_MATERIAL PROVIDED_
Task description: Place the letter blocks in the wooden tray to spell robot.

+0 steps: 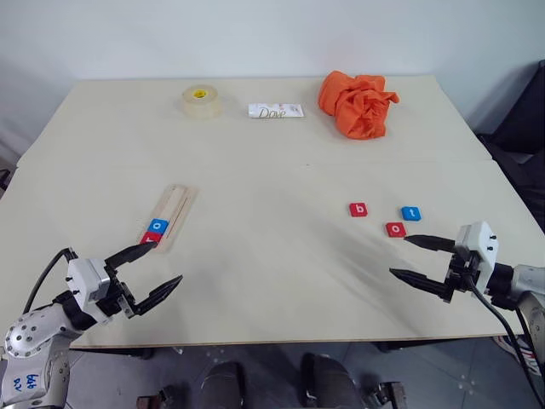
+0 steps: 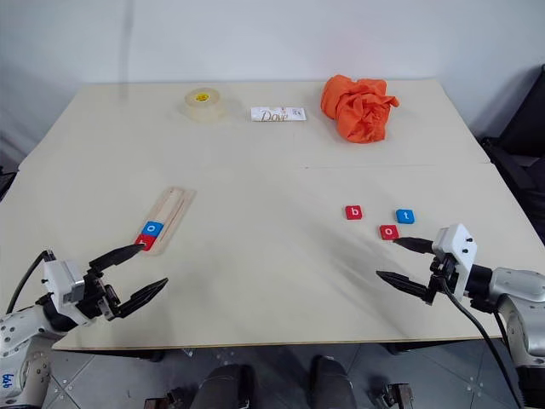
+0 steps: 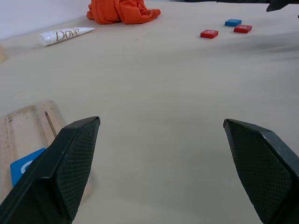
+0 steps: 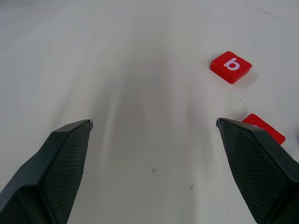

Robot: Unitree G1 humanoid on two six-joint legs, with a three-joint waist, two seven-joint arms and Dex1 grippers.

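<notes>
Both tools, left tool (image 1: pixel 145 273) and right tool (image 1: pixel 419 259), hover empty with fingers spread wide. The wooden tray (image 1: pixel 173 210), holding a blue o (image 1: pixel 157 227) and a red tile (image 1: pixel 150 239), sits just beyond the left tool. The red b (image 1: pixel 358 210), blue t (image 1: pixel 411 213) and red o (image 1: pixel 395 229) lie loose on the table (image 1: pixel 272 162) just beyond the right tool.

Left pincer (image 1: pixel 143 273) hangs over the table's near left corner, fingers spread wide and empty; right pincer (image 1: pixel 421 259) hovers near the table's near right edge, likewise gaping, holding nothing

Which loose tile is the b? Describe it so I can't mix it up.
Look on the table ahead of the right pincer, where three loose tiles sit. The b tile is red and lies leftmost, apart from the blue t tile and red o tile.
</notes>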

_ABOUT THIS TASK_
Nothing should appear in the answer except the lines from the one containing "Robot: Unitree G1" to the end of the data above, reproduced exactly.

_RESPONSE BOX_
Robot: Unitree G1 humanoid on two six-joint legs, with a three-joint waist, two seven-joint arms and Dex1 grippers.

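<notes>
Both tools, left tool (image 1: pixel 145 273) and right tool (image 1: pixel 419 259), hover empty with fingers spread wide. The wooden tray (image 1: pixel 173 210), holding a blue o (image 1: pixel 157 227) and a red tile (image 1: pixel 150 239), sits just beyond the left tool. The red b (image 1: pixel 358 210), blue t (image 1: pixel 411 213) and red o (image 1: pixel 395 229) lie loose on the table (image 1: pixel 272 162) just beyond the right tool.

Left pincer (image 1: pixel 143 273) hangs over the table's near left corner, fingers spread wide and empty; right pincer (image 1: pixel 421 259) hovers near the table's near right edge, likewise gaping, holding nothing

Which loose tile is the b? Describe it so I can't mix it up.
Look on the table ahead of the right pincer, where three loose tiles sit. The b tile is red and lies leftmost, apart from the blue t tile and red o tile.
</notes>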

No part of the exercise remains unanswered.